*Your objective*: Type out the data again, word for word and in full.

━━━━

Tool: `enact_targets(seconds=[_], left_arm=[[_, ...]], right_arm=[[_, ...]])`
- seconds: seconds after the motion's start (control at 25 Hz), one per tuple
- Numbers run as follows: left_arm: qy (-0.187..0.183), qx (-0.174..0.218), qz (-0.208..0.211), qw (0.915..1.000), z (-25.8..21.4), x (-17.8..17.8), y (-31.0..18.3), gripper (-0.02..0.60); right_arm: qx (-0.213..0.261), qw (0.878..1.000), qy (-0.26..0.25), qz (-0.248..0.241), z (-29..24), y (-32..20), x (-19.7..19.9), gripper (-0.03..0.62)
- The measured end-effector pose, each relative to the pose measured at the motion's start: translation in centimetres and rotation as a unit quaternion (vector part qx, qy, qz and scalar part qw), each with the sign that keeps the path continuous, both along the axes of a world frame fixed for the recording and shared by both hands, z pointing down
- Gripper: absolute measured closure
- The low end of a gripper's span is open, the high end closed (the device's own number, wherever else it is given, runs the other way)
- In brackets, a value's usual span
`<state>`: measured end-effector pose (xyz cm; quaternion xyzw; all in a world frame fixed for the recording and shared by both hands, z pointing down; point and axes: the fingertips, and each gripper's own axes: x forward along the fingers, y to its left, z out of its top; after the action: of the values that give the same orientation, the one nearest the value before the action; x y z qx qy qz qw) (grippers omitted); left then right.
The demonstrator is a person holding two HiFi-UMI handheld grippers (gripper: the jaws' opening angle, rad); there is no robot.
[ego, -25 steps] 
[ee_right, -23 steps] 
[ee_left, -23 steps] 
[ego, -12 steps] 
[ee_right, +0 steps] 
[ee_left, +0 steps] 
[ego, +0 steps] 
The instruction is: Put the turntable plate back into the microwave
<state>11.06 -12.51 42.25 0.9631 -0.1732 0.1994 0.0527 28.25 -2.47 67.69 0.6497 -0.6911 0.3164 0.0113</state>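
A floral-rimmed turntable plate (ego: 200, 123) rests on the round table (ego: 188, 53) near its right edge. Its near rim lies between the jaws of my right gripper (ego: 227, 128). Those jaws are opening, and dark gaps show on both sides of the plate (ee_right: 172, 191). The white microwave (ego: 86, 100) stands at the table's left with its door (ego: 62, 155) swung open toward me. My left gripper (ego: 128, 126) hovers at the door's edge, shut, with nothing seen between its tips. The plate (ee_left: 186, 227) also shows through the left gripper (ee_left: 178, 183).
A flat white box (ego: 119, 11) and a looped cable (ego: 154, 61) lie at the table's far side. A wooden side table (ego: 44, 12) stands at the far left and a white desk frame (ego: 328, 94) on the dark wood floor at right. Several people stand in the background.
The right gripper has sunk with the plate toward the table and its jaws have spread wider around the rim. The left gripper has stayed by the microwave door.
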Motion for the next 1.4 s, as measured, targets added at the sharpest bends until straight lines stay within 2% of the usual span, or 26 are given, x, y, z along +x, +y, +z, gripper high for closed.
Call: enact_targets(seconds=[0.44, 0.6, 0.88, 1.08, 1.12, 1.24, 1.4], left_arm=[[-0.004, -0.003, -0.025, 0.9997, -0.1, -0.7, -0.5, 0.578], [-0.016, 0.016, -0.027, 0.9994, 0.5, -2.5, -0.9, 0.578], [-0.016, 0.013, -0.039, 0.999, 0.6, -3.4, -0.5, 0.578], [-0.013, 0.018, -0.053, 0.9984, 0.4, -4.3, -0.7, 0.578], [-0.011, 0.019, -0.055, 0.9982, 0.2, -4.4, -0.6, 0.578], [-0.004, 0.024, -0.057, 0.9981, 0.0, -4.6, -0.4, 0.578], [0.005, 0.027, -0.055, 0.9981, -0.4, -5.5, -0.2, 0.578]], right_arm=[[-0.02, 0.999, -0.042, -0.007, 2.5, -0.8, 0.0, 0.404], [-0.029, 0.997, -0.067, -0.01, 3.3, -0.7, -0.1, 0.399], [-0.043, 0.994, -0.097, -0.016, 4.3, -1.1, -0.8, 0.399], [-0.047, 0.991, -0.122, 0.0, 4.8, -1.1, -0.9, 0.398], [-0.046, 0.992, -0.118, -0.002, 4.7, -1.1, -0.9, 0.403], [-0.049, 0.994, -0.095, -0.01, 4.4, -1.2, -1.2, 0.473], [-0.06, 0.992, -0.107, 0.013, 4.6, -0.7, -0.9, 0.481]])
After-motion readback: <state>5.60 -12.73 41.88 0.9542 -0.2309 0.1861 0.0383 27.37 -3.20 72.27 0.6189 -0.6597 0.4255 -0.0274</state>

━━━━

*Reply to the exercise*:
Tool: `enact_targets(seconds=[_], left_arm=[[_, ...]], right_arm=[[_, ...]])`
- seconds: seconds after the motion's start (control at 25 Hz), one per tuple
- Numbers run as follows: left_arm: qy (-0.187..0.183), qx (-0.174..0.218), qz (-0.208..0.211), qw (0.915..1.000), z (-25.8..21.4), x (-17.8..17.8), y (-31.0..18.3), gripper (-0.02..0.60); right_arm: qx (-0.213..0.261), qw (0.878..1.000), qy (-0.26..0.25), qz (-0.248..0.241), z (-29..24), y (-32..20), x (-19.7..19.9), gripper (-0.03..0.62)
- The measured end-effector pose, each relative to the pose measured at the motion's start: translation in centimetres and rotation as a unit quaternion (vector part qx, qy, qz and scalar part qw), each with the sign that keeps the path continuous, both along the axes of a world frame fixed for the recording and shared by both hands, z pointing down
- Gripper: absolute measured closure
- The low end of a gripper's span is open, the high end closed (the device's own number, wherever else it is given, runs the other way)
- In brackets, a value's usual span
`<state>`: measured end-effector pose (xyz cm; quaternion xyzw; all in a world frame fixed for the recording and shared by both hands, z pointing down; point and axes: the fingertips, and each gripper's own axes: x forward along the fingers, y to its left, z out of its top; after the action: of the values that give the same orientation, the one nearest the value before the action; x y z qx qy qz qw) (grippers omitted); left then right.
The demonstrator is a person holding two HiFi-UMI handheld grippers (gripper: the jaws' opening angle, rad); there is no robot.
[ego, -25 steps] 
[ee_right, -23 steps] 
[ee_left, -23 steps] 
[ego, -12 steps] 
[ee_right, +0 steps] 
[ee_left, +0 steps] 
[ego, +0 steps] 
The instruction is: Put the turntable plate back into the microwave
<state>11.06 -12.51 42.25 0.9631 -0.1732 0.1994 0.0527 28.25 -2.47 67.69 0.6497 -0.6911 0.3164 0.0113</state>
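A floral-rimmed turntable plate (ego: 200, 123) rests on the round table (ego: 188, 53) near its right edge. Its near rim lies between the jaws of my right gripper (ego: 227, 128). Those jaws are opening, and dark gaps show on both sides of the plate (ee_right: 172, 191). The white microwave (ego: 86, 100) stands at the table's left with its door (ego: 62, 155) swung open toward me. My left gripper (ego: 128, 126) hovers at the door's edge, shut, with nothing seen between its tips. The plate (ee_left: 186, 227) also shows through the left gripper (ee_left: 178, 183).
A flat white box (ego: 119, 11) and a looped cable (ego: 154, 61) lie at the table's far side. A wooden side table (ego: 44, 12) stands at the far left and a white desk frame (ego: 328, 94) on the dark wood floor at right. Several people stand in the background.
The right gripper has sunk with the plate toward the table and its jaws have spread wider around the rim. The left gripper has stayed by the microwave door.
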Motion for the next 1.4 s, as measured, targets added at the sharpest bends until straight lines stay within 2% of the usual span, or 26 are given, x, y, z along +x, +y, +z, gripper high for closed.
Call: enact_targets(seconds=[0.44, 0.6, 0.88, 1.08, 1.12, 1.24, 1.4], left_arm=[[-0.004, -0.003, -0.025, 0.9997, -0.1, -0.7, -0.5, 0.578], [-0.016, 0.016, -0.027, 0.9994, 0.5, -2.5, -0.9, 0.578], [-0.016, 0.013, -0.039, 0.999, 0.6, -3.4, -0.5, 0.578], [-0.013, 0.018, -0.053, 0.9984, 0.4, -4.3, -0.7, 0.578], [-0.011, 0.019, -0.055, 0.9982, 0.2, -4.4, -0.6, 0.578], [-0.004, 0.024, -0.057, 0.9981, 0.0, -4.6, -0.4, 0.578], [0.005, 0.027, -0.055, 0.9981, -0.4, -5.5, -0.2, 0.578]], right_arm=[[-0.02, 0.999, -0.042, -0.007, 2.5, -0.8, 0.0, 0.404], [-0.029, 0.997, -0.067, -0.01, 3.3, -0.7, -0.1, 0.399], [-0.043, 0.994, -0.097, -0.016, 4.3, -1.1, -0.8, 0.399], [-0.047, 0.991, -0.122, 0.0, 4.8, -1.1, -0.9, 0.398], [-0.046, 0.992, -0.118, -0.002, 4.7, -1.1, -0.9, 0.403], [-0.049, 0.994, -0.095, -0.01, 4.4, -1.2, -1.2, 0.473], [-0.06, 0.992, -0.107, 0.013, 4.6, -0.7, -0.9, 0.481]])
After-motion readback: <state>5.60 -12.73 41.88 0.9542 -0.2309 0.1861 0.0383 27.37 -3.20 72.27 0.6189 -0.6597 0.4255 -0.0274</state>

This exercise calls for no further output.